Migalastat ("top" view)

===Pharmacokinetics===
Migalastat is almost completely absorbed from the gut; taking the drug together with food decreases its absorption by about 40%. Total bioavailability is about 75% when taken without food. The substance is not bound to blood plasma proteins.

Only a small fraction of a migalastat dose is metabolized, mainly to three dehydrogenated O-glucuronides (4% of the dose) and a number of unspecified metabolites (10%). The drug is mainly eliminated via the urine (77%) and to a smaller extent via the faeces (20%). Practically all of the metabolites are excreted in the urine. Elimination half-life is three to five hours after a single dose.

==Chemistry==

D-Galactose, for comparison

Migalastat is used in form of the hydrochloride, which is a white crystalline solid and is soluble in water. The molecule has four asymmetric carbon atoms with the same stereochemistry as the sugar D-galactose, but is missing the first hydroxyl group. It has a nitrogen atom in the ring instead of an oxygen, which makes it an iminosugar.

==History==
Migalastat was isolated as a fermentation product of the bacterium Streptomyces lydicus (strain PA-5726) in 1988 and called 1-deoxygalactonojirimycin. In 2004, it was designated orphan drug status by the U.S. FDA for the treatment of Fabry disease, as did the European Medicines Agency's CHMP in 2006. The sponsorship for the drug was transferred several times over the following years: from Amicus Therapeutics to Shire Pharmaceuticals in 2008, back to Amicus in 2010, to Glaxo in 2011, and again to Amicus in 2014.

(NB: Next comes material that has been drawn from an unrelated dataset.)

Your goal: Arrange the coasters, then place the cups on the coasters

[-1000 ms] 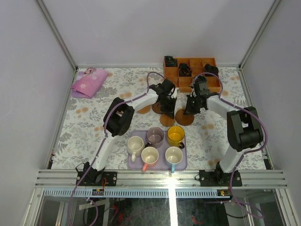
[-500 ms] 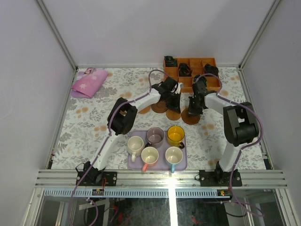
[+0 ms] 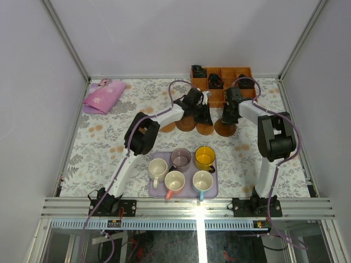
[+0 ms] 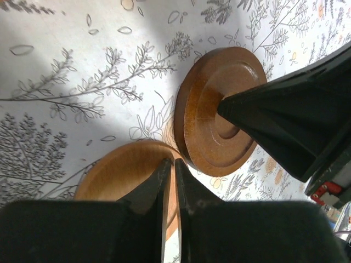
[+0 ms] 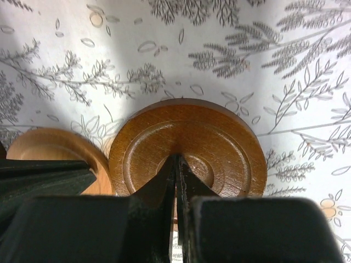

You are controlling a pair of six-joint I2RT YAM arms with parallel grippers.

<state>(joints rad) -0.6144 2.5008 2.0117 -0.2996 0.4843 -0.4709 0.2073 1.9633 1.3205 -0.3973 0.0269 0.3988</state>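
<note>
Cups (image 3: 175, 179), five together, stand on lilac tray (image 3: 186, 193).

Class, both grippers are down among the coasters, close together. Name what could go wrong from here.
1. The left gripper and right gripper work side by side, so they might collide.
2. The right gripper's tips rest on the dark coaster, which lies right beside the tan coaster. Pushing one could shove the other out of place.
3. Those tips might slip off the dark coaster's glossy face.
</note>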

Two phase III clinical trials with a total of about 110 subjects were conducted between 2009 and 2015, one double-blind comparing the drug to placebo, and one comparing it to recombinant α-GalA without blinding. Migalastat stabilised heart and kidney function over the 30-months period of these trials.

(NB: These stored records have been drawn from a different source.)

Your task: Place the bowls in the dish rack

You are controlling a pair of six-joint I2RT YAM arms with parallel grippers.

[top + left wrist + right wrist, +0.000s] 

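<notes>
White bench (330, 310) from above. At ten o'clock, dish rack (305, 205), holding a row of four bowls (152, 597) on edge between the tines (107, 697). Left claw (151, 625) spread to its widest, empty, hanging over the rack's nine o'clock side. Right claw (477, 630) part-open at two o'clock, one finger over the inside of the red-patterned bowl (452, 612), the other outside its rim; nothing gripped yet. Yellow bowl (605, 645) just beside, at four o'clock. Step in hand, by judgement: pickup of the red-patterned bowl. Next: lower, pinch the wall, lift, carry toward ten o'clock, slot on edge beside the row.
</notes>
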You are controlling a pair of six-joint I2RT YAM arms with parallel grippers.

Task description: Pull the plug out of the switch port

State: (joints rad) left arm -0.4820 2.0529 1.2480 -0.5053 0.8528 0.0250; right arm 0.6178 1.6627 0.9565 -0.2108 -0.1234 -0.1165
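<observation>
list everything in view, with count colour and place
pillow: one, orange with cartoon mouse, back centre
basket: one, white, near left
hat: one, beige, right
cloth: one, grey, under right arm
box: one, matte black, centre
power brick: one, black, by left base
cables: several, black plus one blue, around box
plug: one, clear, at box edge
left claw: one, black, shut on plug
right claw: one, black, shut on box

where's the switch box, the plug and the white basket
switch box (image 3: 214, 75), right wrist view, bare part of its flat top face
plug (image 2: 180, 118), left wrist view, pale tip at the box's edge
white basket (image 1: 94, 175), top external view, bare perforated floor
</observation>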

The efficacy of migalastat was demonstrated in a six-month, placebo-controlled clinical trial in 45 adults with Fabry disease. In this trial, participants treated with migalastat over six months had a greater reduction in globotriaosylceramide (GL-3) in blood vessels of the kidneys (as measured in kidney biopsy samples) as compared to participants on placebo. The safety of migalastat was studied in four clinical trials which included a total of 139 participants with Fabry disease.

In September 2015, Amicus announced that it would submit a new drug application (NDA) for accelerated approval of migalastat to the FDA by the end of 2015. The CHMP recommended approval in April 2016, but the FDA rejected the application in November for having insufficient data in November 2016. The drug was authorized in the European Union in May 2016. Germany was the first country where migalastat was launched.

== Society and culture ==
=== Legal status ===
Migalastat was authorized for medical use in the European Union in May 2016, and approved for medical use in the United States in August 2018. The FDA granted approval of Galafold to Amicus Therapeutics U.S., Inc.

The US Food and Drug Administration (FDA) granted the application for migalastat priority review and orphan drug designations. The European Medicines Agency granted it orphan drug designation in 2006.